Over the last decade, China’s powerful technology industry has been fueled by the Republic’s military-civilian fusion (MCF) strategy. In a way not dissimilar from the Soviet Union’s military and space technology efforts in the 1970s and ‘80s, or the role the Pentagon played in Silicon Valley’s beginnings around World War II—China’s powerful tech industry is strategically important to demonstrating its economic and military might.
Last week, the Senate passed a historically expansive industrial bill in a bid to combat China’s geopolitical influence. The nearly quarter-trillion-dollar legislation aims to boost America’s manufacturing and technological prowess by investing in critical areas of research and development, such as semiconductor manufacturing, artificial intelligence, robotics, and quantum computing.
Though the bill was promoted to the public as a jobs plan, the similarities between the legislation and China’s “Made in China 2025” plan reveal its main objective. The bill overlaps China’s own ambitions both in relation to targeting competitive industries and in its aim of industrial self-reliance. Regardless of the stated objectives, the New York Times notes that the debate over its passage has been “laced with Cold War references and warnings that a failure to act would leave the United States perilously dependent on its biggest geopolitical adversary.”
The bill is only the latest move in an ongoing power struggle between China and the U.S., where technological research and development is a principle battlefront.
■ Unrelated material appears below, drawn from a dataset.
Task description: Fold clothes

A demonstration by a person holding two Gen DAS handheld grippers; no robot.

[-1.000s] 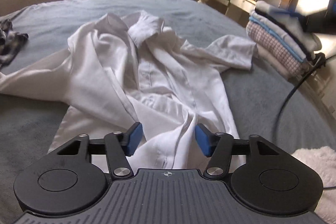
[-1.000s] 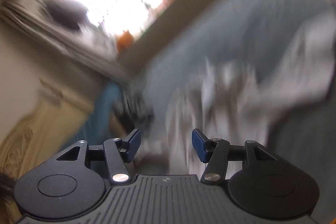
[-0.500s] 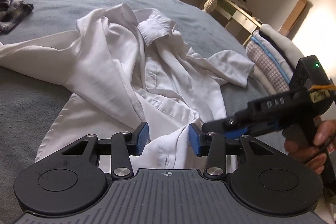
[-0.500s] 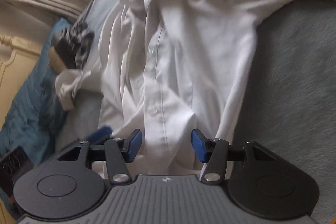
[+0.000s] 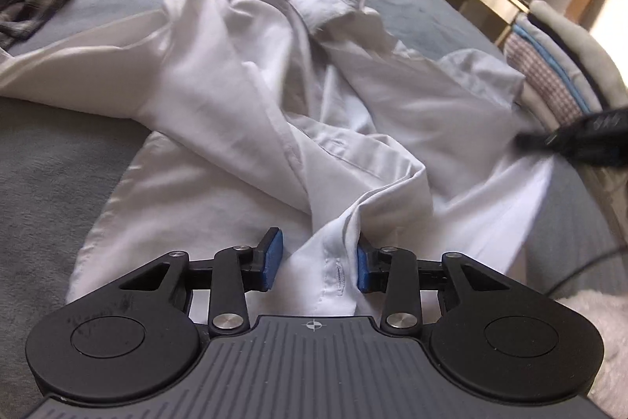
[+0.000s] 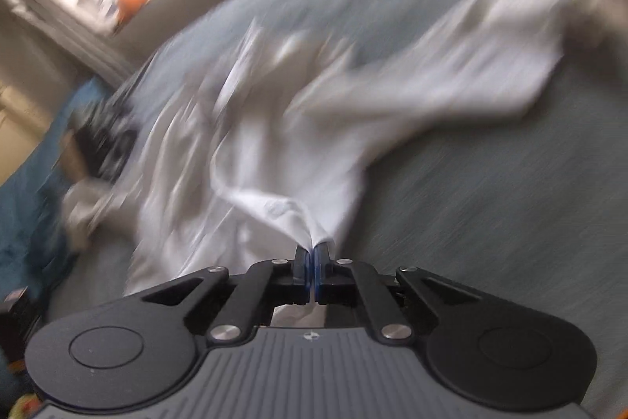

Earlier this month, President Biden signed an executive order banning Americans from investing in Chinese companies that support its military, and in 2019 Trump brought visa restrictions for PLA-associated students and researchers.
It’s difficult to predict how effective these U.S. efforts will be in confronting China’s MCF strategy. However, the legislations are part of a broader attempt at disentangling the two superpower’s technological industries—a process that is sure to be long and complicated, and will undoubtedly drag countries like Australia further into the ring.
Between China, the U.S. and other global tech superpowers, knowledge capital as well as supply chain lines are crossed and tangled. The field of quantum science and technology is distinctly collaborative in nature. International teams of expertise define the private industry and multidisciplinary, global institutions facilitate cross-disciplinary innovation.
It seems the early noughties narrative of knowledge exchange and increased trade as beneficial for Sino-Amerian relations has backfired. But in today’s highly globalised world, the cost of geopolitical fractures will be both far-reaching and unpredictable.
The sweeping U.S industrial bill heralds a new era of government support for industry-led technological predominance. While the intention is to strategically counter China’s advances, it remains to be seen whether existing networks of research and development can be unraveled to the benefit of any one nation or if we will just end up tying ourselves in knots attempting to do so.